[WORK ITEM]
Show all lines containing "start" from the data below.

[RECORDS FOR THIS TASK]
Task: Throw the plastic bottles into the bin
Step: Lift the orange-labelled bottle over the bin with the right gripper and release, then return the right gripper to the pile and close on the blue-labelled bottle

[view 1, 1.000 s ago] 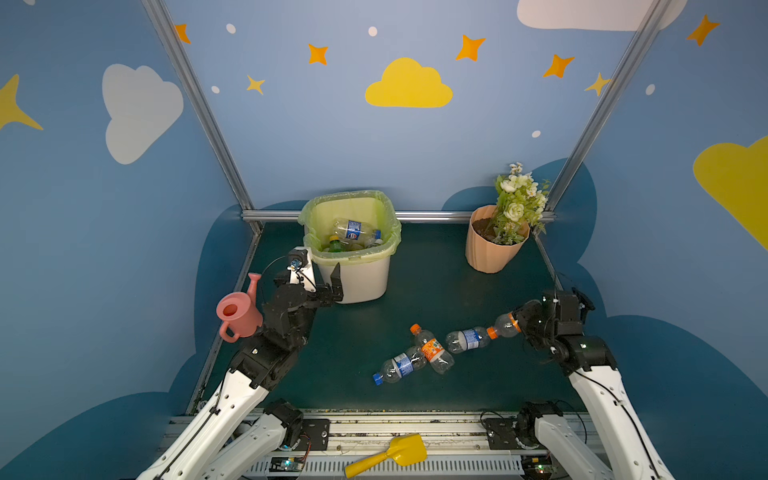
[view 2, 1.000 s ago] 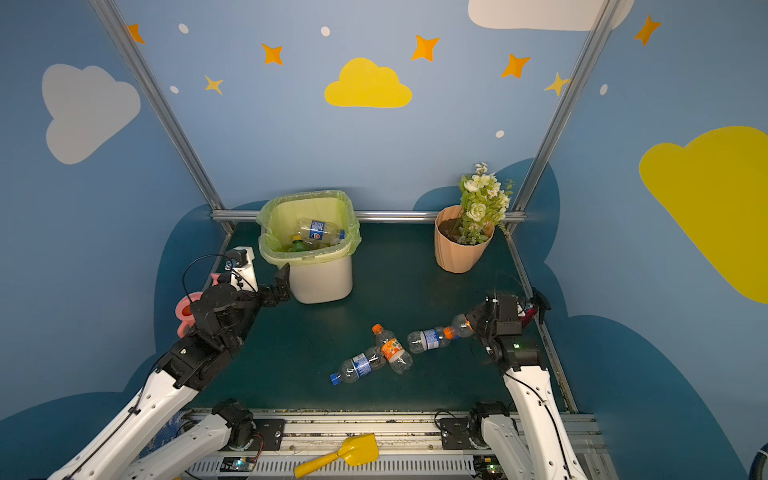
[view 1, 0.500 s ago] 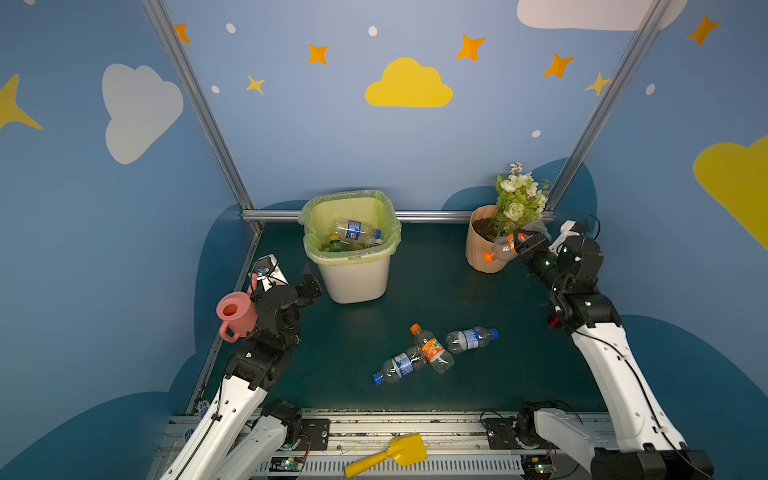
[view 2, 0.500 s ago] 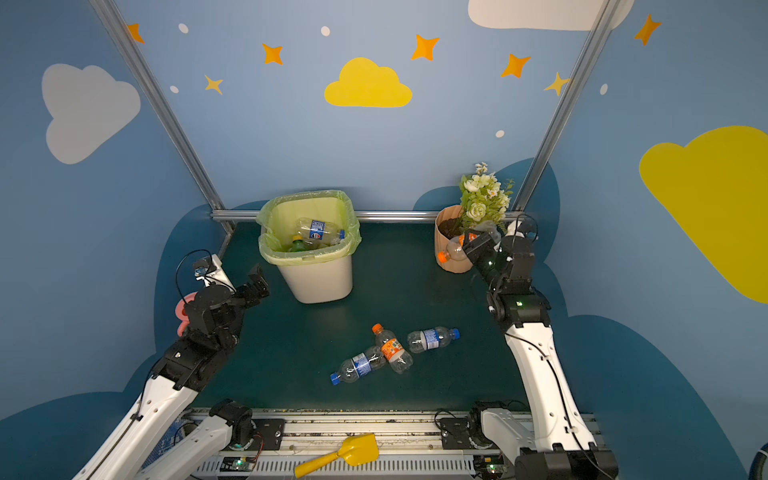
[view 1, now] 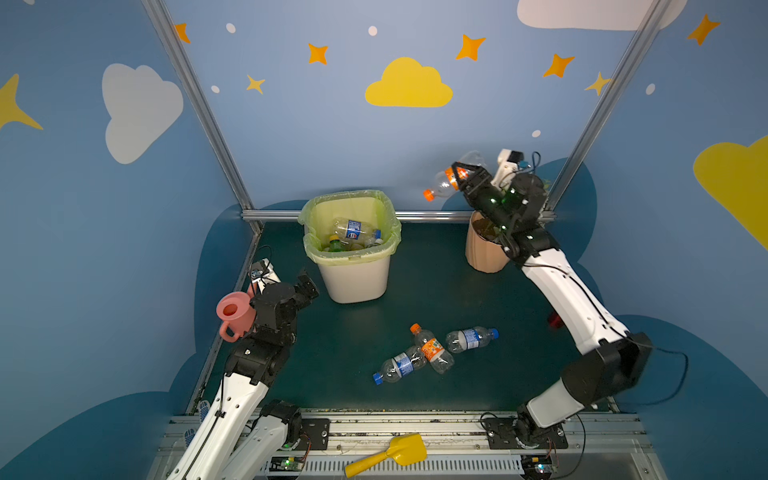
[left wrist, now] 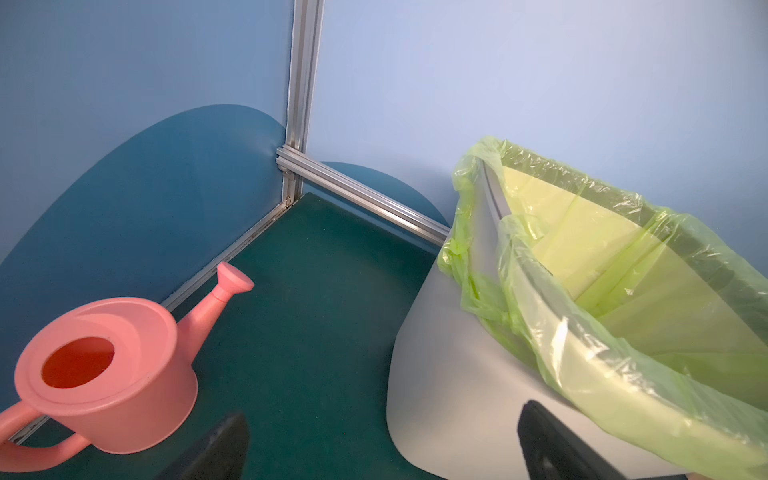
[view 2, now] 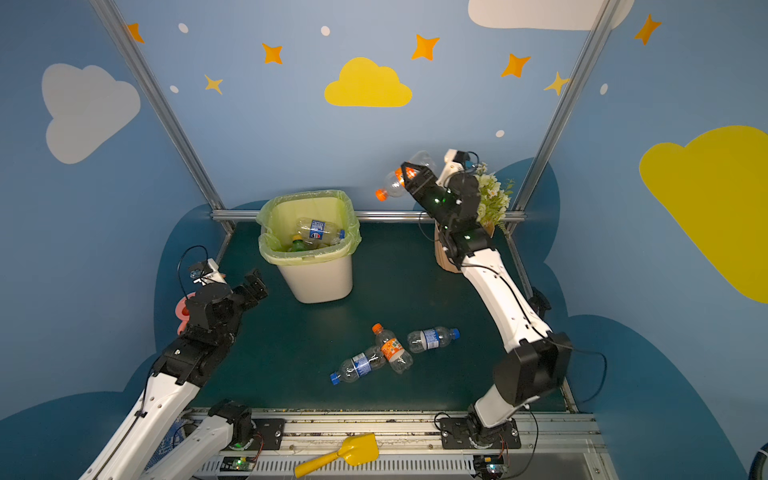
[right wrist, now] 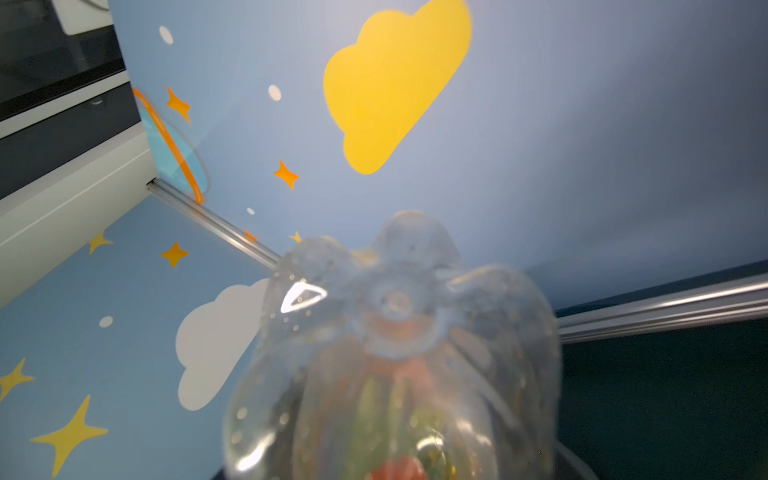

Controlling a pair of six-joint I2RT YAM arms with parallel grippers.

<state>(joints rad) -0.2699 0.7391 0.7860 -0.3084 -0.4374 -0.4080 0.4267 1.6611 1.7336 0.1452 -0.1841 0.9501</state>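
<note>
The right gripper [view 1: 458, 178] is pinching an orange-capped bottle [view 1: 439, 183] around its labelled middle, holding it high in the air with the cap tilting down toward the bin [view 1: 357, 278] — above the peach flower pot [view 1: 482, 255] and to the bin's right in both top views. The left gripper [view 1: 307, 286] is hovering with fingers spread wide and empty, just beside the bin and near the pink watering can [view 1: 235, 311]. Three plastic bottles [view 1: 432, 349] are lying together on the green table [view 1: 353, 332] — others are sitting inside the bin.
</note>
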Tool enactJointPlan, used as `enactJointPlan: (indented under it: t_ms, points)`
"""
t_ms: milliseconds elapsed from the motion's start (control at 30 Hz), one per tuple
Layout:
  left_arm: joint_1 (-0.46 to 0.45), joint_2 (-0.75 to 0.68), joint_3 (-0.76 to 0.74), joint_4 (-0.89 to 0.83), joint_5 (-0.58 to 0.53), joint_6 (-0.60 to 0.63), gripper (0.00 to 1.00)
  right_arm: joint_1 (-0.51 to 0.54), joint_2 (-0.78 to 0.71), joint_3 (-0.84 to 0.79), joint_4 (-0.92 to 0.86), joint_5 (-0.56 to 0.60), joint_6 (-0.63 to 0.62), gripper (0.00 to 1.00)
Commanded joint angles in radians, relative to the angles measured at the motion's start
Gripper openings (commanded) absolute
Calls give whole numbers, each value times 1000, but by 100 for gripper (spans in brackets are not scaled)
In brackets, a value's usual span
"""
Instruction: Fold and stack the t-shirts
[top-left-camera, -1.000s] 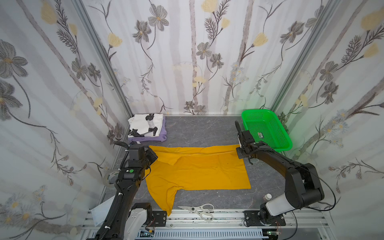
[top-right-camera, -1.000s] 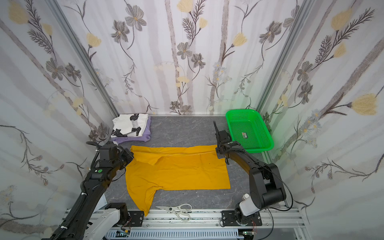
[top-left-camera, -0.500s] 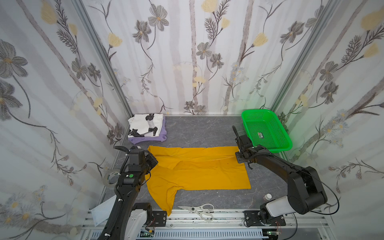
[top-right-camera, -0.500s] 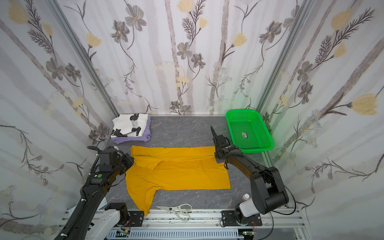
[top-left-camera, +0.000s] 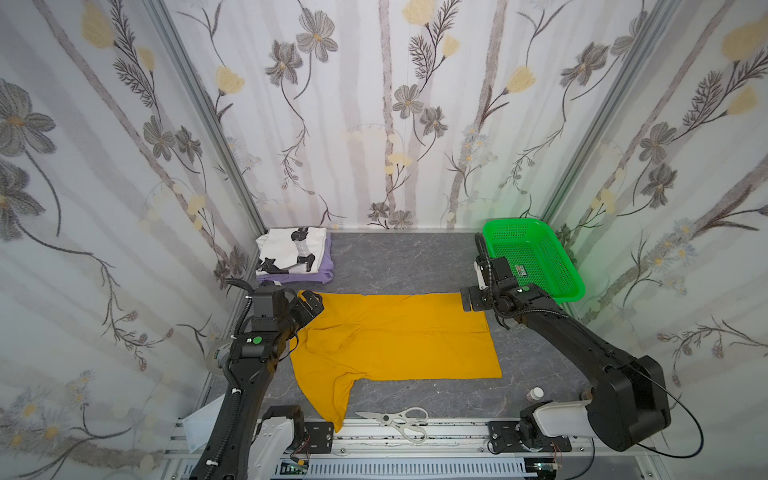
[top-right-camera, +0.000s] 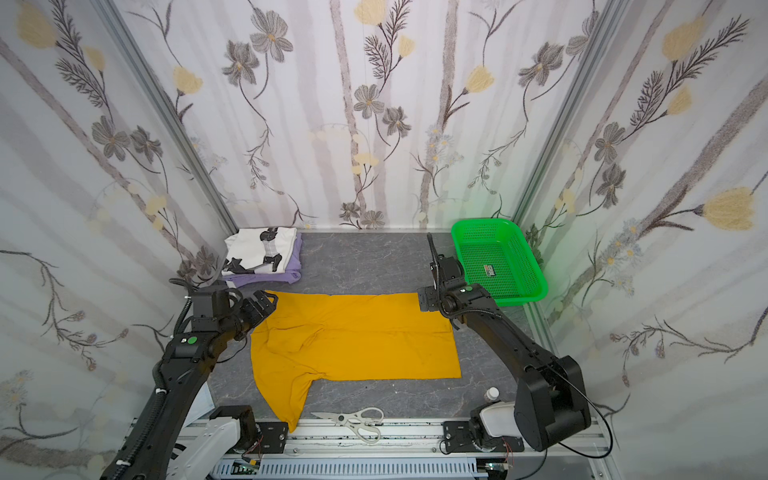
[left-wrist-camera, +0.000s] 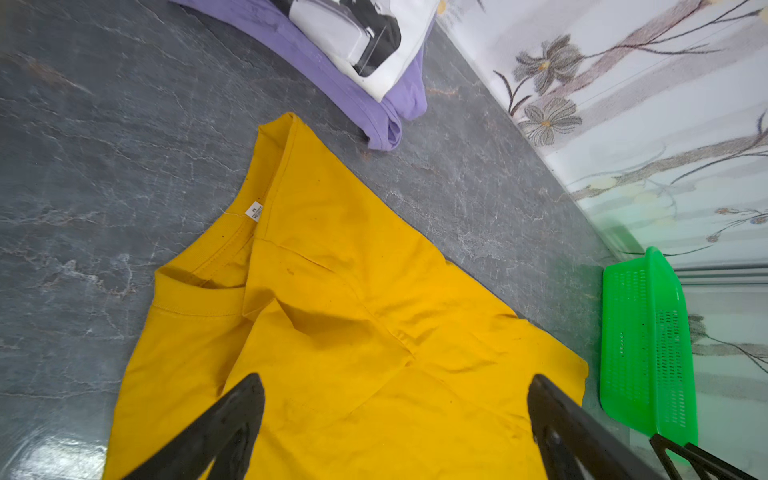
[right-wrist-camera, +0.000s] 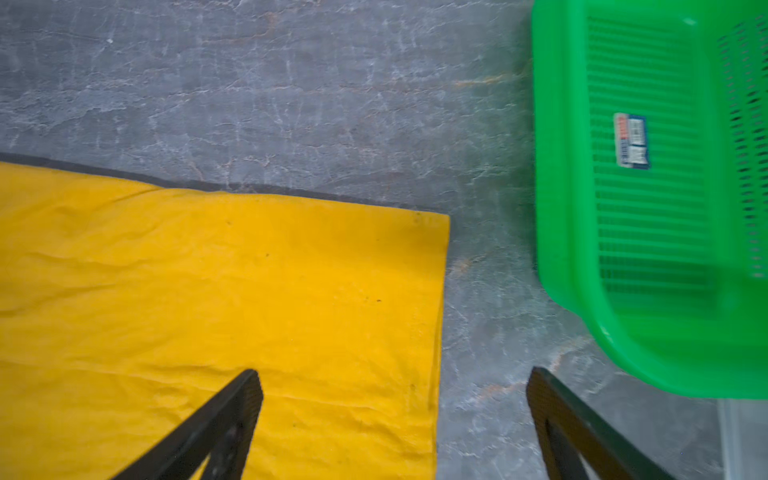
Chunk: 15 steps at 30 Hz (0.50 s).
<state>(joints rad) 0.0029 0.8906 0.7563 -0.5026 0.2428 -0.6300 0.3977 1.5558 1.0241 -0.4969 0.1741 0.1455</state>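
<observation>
- Left wrist view: I see the left gripper (left-wrist-camera: 395, 380) with its jaws spread wide and gripping nothing. It is poised over the collar end of the mustard-yellow t-shirt (left-wrist-camera: 353, 332), where a small white tag (left-wrist-camera: 254, 211) shows at the neckline.
- Right wrist view: the right gripper (right-wrist-camera: 390, 376) also has its jaws wide apart and empty. They straddle the hem edge of the yellow shirt, partly over cloth and partly over the bare grey surface (right-wrist-camera: 291, 104). The green basket (right-wrist-camera: 561, 166) sits just beside.
- In both top views the yellow shirt lies flat across the middle of the surface, collar toward the left arm and hem toward the right arm. One sleeve trails to the near edge, its tip over the metal rail (top-left-camera: 465, 430).
- The left gripper hovers at the shirt's far left corner and the right gripper at its far right corner.
- In the far left corner, the white t-shirt (top-left-camera: 291, 249) with black-and-grey print rests folded on the folded lavender t-shirt (top-left-camera: 320, 272). That stack is near the yellow shirt but apart from it.
- The basket stands in the far right corner with a label (top-left-camera: 521, 270) on its floor.
- Scissors (top-left-camera: 395, 419) lie at the rail beside the sleeve tip, and a small white-capped bottle (top-left-camera: 536, 392) stands by the right arm's base.
</observation>
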Motion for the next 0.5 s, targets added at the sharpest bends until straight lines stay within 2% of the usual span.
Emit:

[ANSWER TO THE PROBLEM]
t_ms: milliseconds elapsed from the motion's start (control at 30 Hz), one per tuple
Commanded joint angles in radians, relative to the angles measured at the motion's start

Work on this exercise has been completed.